La direction de l’Institut confirme également que l’évènement a eu lieu, mais soutient que ses agents sont « intervenus à temps auprès de ces patients ». « La priorité de la direction et du personnel d’encadrement dès la connaissance des faits a été de protéger la santé et l’intégrité de nos patients et de notre personnel », indique la directrice des ressources humaines et des communications, Martine Haines, par courriel.

« Différentes actions de prévention ont été mises en place afin de gérer la situation tant pour la sécurité des patients que du personnel », ajoute la porte-parole, qui cite notamment une rencontre de tous les patients de l’unité F2, avec le médecin responsable et la chef du département de psychiatrie.

Tel que le veut le protocole, une rencontre a aussi eu lieu avec l’Association paritaire pour la santé et la sécurité du travail du secteur affaires sociales (ASSTSAS) le 28 avril dernier, soit quatre jours après l’évènement initial.

Or, pour le syndicat, ce délai entre l’évènement et la rencontre contrevient aux protocoles qui avaient été mis en place à la suite des évènements de 2011, puis de 2018, relatés ci-dessus.

« Ces protocoles prévoient notamment la tenue dans les 72 heures d’un débriefing complet dans un cadre paritaire entre employeur et employés. Or, le débriefing a été tenu lundi, donc après ces 72 heures, et a pris la forme d’une séance d’information à sens unique et non d’une véritable séance de travail paritaire », lit-on dans des documents officiels.

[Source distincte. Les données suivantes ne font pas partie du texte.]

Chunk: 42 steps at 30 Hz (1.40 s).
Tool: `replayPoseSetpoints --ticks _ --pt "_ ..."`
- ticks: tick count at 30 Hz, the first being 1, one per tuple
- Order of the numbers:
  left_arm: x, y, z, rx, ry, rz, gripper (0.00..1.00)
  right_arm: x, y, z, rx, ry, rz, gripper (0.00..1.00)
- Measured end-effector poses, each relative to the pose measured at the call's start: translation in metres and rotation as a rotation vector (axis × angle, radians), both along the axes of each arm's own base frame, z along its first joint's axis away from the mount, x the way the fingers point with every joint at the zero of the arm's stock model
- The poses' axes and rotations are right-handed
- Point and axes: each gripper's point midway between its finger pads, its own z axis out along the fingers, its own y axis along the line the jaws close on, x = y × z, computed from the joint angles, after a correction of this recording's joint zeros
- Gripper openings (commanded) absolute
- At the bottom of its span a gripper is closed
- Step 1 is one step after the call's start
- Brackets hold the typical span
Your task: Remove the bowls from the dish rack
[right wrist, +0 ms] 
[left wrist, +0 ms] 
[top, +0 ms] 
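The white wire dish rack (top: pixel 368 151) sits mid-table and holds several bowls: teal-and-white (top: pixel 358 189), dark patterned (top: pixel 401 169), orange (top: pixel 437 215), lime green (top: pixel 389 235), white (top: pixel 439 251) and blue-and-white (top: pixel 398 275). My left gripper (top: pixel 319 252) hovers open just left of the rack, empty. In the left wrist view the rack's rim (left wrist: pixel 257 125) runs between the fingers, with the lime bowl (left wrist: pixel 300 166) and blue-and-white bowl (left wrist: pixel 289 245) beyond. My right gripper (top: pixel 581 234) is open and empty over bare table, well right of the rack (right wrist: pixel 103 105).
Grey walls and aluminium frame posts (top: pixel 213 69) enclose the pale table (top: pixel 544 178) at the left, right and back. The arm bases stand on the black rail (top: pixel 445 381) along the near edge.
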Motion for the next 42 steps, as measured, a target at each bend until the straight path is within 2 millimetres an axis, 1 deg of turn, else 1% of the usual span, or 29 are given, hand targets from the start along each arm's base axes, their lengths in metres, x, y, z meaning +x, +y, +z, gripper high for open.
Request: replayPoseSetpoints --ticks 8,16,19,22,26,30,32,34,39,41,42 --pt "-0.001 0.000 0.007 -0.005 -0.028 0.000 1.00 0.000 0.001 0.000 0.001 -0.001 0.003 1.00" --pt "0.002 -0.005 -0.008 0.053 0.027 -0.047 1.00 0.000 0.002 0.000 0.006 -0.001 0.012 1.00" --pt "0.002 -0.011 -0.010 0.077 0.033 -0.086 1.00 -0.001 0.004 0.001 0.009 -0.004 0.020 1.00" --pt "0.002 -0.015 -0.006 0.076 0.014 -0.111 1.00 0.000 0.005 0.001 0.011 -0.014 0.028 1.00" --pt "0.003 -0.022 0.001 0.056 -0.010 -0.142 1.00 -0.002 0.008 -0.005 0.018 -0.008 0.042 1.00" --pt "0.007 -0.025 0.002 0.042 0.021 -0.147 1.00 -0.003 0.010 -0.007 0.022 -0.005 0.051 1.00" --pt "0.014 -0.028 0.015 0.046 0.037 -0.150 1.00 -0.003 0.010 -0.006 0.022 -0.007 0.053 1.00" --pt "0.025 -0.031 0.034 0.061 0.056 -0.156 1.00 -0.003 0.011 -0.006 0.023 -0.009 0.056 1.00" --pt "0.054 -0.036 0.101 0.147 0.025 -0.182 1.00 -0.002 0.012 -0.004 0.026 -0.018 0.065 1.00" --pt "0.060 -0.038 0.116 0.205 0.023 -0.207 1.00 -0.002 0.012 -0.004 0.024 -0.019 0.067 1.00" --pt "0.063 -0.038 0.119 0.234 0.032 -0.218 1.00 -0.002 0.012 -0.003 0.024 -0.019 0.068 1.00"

Sans revenir directement sur l’évènement, Mme Haines, elle, avance que des mécanismes de « soutien psychologique dédié » ont été mis sur pied pour venir en aide aux employés affectés. « Puisque ce dossier concerne des mineurs, vous comprendrez que nous ne pouvons commenter davantage » l’évènement, précise-t-elle aussi.

Conditions dénoncées

Début avril, de nombreux intervenants de l’Institut Philippe-Pinel avaient déploré l’état de leurs conditions de travail, en pleine pandémie de COVID-19, et alors que les négociations concernant le renouvellement de leur convention collective sont en cours. Gel des salaires depuis deux ans, manque d’équipements de protection, situations violentes : nombre d’enjeux causent selon beaucoup une saignée de l’expertise et font craindre le pire pour la suite.

« La situation est grave. On perd nos employés et on en forme de nouveaux toutes les trois semaines, à coups de six. Et il y en a toujours qui partent. On est toujours à recommencer et on perd notre expérience, qui est cruciale dans notre milieu », avait notamment soutenu un intervenant spécialisé en pacification et en sécurité (ISPS), sous le couvert de l’anonymat. « Les gens sont écœurés. Ils sont à bout de souffle. On est toujours oubliés, alors que ce qu’on fait n’est vraiment pas facile. On fait face à de la violence tous les jours, en étant complètement sous-payés », avait aussi martelé un second travailleur.

Mme Désormeaux abonde d’ailleurs dans le même sens. « Nos agents partent en masse pour aller travailler au fédéral, notamment, parce que c’est plus payant. On perd toute notre expertise. Chaque mois, on perd jusqu’à huit agents. Et pendant ce temps, quand une mutinerie se produit, les recommandations ne sont même pas réellement appliquées », soutient-elle.